▶ DIRECTIONS
Lines that include the string "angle" are the ones to copy from the entries below.
··········
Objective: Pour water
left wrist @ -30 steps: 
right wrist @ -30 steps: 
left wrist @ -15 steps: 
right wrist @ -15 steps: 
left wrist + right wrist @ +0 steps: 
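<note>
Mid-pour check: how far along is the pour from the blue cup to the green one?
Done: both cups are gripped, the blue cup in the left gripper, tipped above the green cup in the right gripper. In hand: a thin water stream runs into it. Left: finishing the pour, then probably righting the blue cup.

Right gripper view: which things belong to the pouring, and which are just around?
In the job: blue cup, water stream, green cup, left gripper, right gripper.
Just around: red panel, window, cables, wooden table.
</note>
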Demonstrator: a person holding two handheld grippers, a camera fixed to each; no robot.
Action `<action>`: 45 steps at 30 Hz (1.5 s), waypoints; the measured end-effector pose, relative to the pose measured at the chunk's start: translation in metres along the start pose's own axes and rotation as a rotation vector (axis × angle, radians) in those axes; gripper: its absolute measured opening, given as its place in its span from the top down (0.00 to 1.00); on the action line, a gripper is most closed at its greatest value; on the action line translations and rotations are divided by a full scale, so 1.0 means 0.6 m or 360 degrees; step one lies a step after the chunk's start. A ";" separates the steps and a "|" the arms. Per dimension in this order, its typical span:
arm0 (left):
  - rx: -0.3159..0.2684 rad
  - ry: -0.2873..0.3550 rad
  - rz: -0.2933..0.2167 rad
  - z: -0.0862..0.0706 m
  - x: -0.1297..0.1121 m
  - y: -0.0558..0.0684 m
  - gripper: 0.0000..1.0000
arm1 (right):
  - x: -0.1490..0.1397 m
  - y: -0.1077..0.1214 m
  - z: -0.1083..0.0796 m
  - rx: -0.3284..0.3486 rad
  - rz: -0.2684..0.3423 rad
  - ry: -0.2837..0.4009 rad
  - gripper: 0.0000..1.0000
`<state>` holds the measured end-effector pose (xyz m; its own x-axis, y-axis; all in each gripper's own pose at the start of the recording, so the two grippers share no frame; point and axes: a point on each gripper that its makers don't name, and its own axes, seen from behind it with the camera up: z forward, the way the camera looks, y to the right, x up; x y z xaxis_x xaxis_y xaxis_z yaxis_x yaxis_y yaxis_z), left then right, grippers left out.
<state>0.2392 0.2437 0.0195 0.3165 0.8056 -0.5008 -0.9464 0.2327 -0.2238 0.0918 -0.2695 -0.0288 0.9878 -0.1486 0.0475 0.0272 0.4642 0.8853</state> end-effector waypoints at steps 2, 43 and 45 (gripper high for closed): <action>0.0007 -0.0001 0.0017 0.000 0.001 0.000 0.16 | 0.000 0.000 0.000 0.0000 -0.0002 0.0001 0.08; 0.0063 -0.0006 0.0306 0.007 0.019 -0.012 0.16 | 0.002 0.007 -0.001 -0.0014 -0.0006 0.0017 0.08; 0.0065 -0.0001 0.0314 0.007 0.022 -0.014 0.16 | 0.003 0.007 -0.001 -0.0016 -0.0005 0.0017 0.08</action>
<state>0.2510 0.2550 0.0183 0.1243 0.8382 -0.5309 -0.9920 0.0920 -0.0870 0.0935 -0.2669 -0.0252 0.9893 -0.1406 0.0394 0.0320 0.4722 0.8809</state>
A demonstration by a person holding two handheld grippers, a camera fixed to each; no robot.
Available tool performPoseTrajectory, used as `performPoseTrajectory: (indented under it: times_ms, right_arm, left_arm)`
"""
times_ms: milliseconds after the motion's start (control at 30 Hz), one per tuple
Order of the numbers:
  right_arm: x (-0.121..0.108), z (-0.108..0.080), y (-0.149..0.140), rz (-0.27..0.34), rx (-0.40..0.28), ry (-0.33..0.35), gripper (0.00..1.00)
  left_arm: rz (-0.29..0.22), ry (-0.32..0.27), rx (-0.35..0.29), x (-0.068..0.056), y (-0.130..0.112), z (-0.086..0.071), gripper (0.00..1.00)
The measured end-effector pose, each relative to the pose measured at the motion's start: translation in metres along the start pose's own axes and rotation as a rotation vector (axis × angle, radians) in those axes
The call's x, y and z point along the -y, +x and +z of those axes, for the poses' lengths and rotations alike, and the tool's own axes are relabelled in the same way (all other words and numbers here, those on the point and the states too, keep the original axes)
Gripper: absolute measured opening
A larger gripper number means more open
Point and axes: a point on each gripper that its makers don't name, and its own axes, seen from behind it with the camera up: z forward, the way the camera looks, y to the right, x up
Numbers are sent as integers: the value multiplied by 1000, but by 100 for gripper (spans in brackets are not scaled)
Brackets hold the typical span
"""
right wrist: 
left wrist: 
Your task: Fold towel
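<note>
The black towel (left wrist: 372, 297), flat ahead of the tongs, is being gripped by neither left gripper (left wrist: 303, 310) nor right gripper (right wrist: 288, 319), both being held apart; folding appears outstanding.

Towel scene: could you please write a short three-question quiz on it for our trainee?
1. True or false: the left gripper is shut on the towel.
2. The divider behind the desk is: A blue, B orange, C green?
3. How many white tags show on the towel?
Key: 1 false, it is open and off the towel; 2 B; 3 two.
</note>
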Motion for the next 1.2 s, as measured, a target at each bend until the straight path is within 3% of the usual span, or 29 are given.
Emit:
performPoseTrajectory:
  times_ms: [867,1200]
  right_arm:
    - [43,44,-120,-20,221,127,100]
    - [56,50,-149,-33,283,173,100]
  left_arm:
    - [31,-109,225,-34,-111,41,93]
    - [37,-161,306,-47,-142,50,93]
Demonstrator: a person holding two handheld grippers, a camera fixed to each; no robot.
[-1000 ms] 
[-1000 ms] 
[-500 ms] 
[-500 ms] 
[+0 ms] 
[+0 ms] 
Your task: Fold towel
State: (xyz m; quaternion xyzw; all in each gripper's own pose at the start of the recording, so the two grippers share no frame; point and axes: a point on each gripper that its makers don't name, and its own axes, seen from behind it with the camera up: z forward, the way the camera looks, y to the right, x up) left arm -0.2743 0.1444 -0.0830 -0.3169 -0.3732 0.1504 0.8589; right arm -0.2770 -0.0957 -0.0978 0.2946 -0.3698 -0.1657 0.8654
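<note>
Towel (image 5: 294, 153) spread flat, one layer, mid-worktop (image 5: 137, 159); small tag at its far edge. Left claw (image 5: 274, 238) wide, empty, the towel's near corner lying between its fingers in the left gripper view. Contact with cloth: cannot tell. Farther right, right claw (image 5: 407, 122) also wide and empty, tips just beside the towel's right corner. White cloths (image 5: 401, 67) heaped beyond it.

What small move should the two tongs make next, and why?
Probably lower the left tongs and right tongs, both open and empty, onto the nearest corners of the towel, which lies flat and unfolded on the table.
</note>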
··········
▶ REPLY TO THE EXERCISE
Action `<action>`: 45 steps at 30 Hz (1.5 s), waypoints; the measured end-effector pose, relative to the pose measured at the chunk's start: translation in metres along the start pose's own axes and rotation as a rotation vector (axis × angle, radians) in those axes; gripper: its absolute measured opening, given as its place in its span from the top down (0.00 to 1.00); on the action line, a gripper is most closed at its greatest value; on the action line translations and rotations are divided by a full scale, so 1.0 means 0.6 m or 360 degrees; step one lies a step after the chunk's start. A ";" separates the steps and a "|" the arms. Per dimension in this order, its typical span:
The measured end-effector pose, each relative to the pose measured at the motion's start: translation in metres along the start pose's own axes and rotation as a rotation vector (axis × angle, radians) in those axes

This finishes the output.